October 2004, page 76

Muslim-American Activism

CAIR Marks Decade of Dedication

IN OCTOBER the Council on American-Islamic Relations (CAIR) will mark 10 years of service to the American-Muslim community—and to the entire country. In the past 12 months alone, its achievements include:

  • CAIR representatives conducted more than 5,000 print, television and radio interviews nationwide;

  • CAIR case workers dealt with more than 1,500 discrimination cases;

  • Nearly 50 op-eds and 30 letters to the editor written by CAIR representatives have appeared in major newspapers such as The New York Times, The Washington Post, Wall Street Journal, and the Miami Herald, allowing for alternative perspectives to be heard;

  • In 28 nationwide workshops, representatives from CAIR's headquarters trained 580 activists in media relations skills;

  • In 39 "Know Your Rights" presentations, CAIR headquarters empowered and educated nearly 1,600 community members regarding their civil and religious rights; and

  • CAIR's Library Project sent 7,400 public libraries material about Islam and Muslims, potentially reaching 90 million Americans.
Celebrating the June 2000 grand opening of CAIR new national headquarters building in Washington, DC are (l-r) CAIR national communication director Ibrahim Hooper and national executive director Nihad Awad; House Minority Whip Rep.
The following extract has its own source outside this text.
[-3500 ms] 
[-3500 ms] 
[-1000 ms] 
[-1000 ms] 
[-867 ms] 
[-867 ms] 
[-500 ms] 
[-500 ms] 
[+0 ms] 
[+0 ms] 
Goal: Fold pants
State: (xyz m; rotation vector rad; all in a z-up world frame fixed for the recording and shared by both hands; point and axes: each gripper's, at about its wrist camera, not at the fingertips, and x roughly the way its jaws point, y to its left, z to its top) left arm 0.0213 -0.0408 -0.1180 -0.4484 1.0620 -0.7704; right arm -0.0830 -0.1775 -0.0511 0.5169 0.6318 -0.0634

David Bonior (D-MI), at podium; and CAIR chairman Omar Ahmad (photo courtesy CAIR).

Since its doors opened in 1994, CAIR has become the nation's leading Muslim organization in the civil rights and advocacy arenas. Wherever a Muslim employee is discriminated against or whenever a public official attacks the image of Islam, CAIR is there. If an anti-Muslim statement appears in the media or an offensive product is found in the marketplace, CAIR is there.

CAIR and its 28 local chapters and offices also are hard at work educating the American public about Islam and Muslims, and mobilizing the community to work positively across the country.

Over the past decade, CAIR's name and work have come to signify professionalism, credibility, and efficiency—even among its critics.

Consider what Congressman Pete King (R-NY) said on the "O'Reilly Factor" in March 2004 while referring to CAIR: "Yes, I'm getting literally thousands of e-mails, phone calls. There's a pretty good Muslim leadership network. One of the groups is CAIR, Committee [sic] on American-Islamic Relations. And as soon as I say anything, I can assure you after this show tonight…my e-mail will be coming in. They just have a nationwide network that just plugs in."

(L-r) Ibrahim Hooper, CAIR national communication director, national executive director Nihad Awad, and director of research Mohammed Nimer (photo courtesy CAIR).

To celebrate CAIR's ten years of service to the community, over 1,500 people are expected to attend CAIR's Oct. 2 banquet in Washington, DC. A two-day conference following the banquet will bring together experts, activists, and leaders from the United States and abroad to discuss issues ranging from civil rights to the 2004 elections.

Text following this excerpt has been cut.